_Problem requirements_
Write out the entries below exactly, from the first line to the one with "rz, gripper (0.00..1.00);", both ends included.

Records excerpted from a collection

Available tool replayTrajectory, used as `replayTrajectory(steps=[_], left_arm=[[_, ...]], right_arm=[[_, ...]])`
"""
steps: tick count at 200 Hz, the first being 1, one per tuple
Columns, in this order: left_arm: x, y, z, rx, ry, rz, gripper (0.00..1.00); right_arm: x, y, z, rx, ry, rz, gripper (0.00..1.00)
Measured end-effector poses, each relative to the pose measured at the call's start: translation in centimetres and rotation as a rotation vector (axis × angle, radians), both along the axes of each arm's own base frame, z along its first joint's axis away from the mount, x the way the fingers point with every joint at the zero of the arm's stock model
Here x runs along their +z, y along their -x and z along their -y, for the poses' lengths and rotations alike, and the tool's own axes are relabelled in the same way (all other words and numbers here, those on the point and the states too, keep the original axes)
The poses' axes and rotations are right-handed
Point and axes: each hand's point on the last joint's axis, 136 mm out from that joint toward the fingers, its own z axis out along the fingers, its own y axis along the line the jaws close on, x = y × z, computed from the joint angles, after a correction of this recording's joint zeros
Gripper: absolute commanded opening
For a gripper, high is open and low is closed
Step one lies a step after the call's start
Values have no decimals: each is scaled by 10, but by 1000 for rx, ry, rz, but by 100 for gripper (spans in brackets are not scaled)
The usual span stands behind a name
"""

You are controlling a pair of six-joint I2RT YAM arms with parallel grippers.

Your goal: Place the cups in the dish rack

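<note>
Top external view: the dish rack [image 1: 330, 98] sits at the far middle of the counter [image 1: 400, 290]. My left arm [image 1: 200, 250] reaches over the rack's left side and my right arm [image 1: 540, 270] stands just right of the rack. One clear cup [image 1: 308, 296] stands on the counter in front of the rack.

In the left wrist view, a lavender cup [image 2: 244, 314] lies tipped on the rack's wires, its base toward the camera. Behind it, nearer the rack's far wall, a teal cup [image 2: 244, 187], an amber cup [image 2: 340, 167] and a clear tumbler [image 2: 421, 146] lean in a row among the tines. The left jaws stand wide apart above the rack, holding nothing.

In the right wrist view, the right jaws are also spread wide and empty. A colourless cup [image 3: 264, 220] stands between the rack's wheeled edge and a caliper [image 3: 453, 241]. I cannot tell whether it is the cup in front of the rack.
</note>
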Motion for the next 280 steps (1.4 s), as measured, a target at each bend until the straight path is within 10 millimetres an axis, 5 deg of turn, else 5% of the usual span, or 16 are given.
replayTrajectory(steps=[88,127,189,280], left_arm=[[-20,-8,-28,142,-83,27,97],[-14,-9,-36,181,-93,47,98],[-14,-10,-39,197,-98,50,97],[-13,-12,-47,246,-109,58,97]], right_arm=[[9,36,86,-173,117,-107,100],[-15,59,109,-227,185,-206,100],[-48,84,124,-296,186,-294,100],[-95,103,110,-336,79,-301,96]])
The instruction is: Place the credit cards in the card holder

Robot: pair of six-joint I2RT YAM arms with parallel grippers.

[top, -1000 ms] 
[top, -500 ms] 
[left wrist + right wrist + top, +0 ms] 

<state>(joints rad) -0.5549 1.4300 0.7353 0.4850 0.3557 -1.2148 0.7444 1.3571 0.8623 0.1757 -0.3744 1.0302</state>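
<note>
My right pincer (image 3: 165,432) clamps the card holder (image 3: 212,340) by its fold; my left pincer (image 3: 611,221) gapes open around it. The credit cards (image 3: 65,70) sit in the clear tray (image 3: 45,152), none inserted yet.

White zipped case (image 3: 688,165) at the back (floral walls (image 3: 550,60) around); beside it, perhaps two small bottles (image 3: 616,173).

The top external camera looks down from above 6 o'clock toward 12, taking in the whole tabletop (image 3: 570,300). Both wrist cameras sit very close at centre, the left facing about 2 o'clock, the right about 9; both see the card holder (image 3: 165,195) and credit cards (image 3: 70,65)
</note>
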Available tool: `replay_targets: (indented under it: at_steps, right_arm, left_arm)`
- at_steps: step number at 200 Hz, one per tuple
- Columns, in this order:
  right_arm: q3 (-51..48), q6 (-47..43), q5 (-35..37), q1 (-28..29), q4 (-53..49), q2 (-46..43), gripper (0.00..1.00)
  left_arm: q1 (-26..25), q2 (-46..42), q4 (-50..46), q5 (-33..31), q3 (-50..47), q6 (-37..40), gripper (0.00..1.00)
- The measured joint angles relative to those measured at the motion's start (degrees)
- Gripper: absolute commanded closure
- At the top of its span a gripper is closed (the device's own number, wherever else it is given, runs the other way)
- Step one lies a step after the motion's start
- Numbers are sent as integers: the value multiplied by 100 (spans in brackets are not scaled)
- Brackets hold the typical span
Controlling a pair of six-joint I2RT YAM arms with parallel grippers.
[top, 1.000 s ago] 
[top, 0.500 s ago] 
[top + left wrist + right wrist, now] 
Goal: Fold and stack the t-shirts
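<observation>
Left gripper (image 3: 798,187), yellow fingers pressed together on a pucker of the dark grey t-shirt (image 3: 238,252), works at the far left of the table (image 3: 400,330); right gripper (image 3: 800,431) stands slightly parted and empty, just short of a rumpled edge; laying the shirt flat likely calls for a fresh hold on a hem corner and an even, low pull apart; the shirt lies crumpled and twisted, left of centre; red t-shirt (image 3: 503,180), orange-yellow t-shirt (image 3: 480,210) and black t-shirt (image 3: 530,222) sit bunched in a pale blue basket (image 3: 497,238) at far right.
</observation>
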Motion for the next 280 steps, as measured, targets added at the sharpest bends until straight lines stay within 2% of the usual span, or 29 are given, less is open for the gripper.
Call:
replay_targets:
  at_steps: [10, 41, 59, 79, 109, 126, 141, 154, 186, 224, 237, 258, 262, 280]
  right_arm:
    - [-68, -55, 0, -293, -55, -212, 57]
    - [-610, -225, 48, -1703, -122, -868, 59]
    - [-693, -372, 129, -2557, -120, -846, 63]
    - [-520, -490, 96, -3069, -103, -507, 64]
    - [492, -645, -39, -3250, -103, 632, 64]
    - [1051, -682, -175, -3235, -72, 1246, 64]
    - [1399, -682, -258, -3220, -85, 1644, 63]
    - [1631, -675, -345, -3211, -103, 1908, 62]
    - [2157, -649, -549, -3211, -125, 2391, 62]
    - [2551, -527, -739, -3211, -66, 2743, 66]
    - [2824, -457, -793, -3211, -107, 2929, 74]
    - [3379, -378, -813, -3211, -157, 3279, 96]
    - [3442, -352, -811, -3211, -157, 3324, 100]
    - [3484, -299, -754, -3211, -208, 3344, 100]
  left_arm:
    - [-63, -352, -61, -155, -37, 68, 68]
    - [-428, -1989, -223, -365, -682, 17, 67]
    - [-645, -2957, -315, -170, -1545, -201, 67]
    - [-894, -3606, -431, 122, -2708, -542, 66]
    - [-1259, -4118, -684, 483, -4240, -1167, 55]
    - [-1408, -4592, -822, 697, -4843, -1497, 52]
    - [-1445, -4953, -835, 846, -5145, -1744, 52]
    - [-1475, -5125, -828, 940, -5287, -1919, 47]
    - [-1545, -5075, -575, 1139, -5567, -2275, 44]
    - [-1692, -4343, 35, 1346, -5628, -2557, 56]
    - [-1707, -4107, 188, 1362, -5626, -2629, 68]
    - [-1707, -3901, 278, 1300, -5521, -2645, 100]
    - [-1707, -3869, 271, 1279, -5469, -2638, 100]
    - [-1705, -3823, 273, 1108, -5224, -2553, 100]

_Exercise answer_
Available tool replayTrajectory, used as `replayTrajectory(steps=[_], left_arm=[[_, ...]], right_arm=[[_, ...]])`
"""
steps: tick count at 200 Hz, the first being 1, one per tuple
Columns, in this order: left_arm: x, y, z, rx, ry, rz, gripper (0.00..1.00); right_arm: x, y, z, rx, ry, rz, gripper (0.00..1.00)

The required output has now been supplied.